Any other hardware considerations?

Many thanks for your insight!


----------



## junovitch@ (Apr 7, 2015)

I had a video recording server at a prior job that became my responsibility for a short time mainly because I was the closest person there.  I'll lend whatever advise I can remember based off that.



amnixed said:


> Hello Readers,
> 
> I'm seeking advice on hardware recommendations for a server which needs to serve IP cameras and make live or recorded videos available.
> 
> ...



The system I worked on had 12 3 TB WD Green drives if I remember right.  WD even makes drive specifically for recording from 24/7 cameras now, the WD Purple drives.  It does seem like you are vastly overestimating your needs thinking 15K drives and/or SSDs.  I don't mean to advertise, but looking at the datasheets for the Purple drive may be a good start to helping determine your needs.



amnixed said:


> 2) Is there an advantage to split the 8 cameras over 2 or 4 NICs/LANs/VLANs (viewers/clients would be served over a separate NIC/LAN) for a total of 3 or 5 NICs?

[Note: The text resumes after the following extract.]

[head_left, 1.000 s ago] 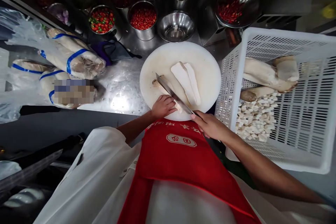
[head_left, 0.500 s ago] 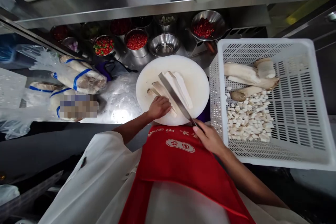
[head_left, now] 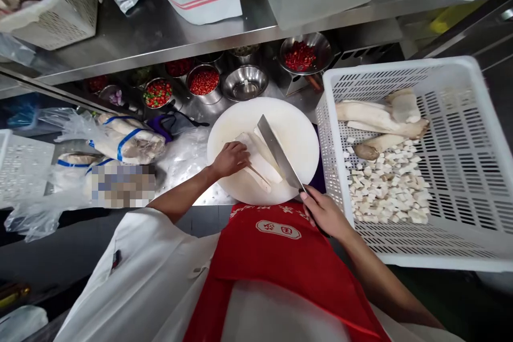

I searched for "1920x1080 mpeg4 bitrate megabytes per second".  The first result mentioned 1920x1080 weighs in at around 30MB in file size per minute.  Unless your cameras are streaming uncompressed video, you should be fine with a NIC or two.  Mainly, it makes more sense to divide things for security.  From what I remember, the cameras were all some 5-10 year old embedded Linux, think 2.4 kernels, and the manufacturers don't do security updates on them.  Keep them off anything close to a publicly accessible network.  In other words, have a NIC/VLAN that only talks to cameras and a NIC/VLAN that only talks to clients.



amnixed said:


> 3) How much RAM would be comfortable assuming 4 simultaneous viewers of live video?
> 
> 4) CPU: Would an Opteron 6320 be sufficient, for example? Is that overkill?
> 
> ...



If you are only archiving and streaming already compressed video, the RAM and CPU usage shouldn't be extreme.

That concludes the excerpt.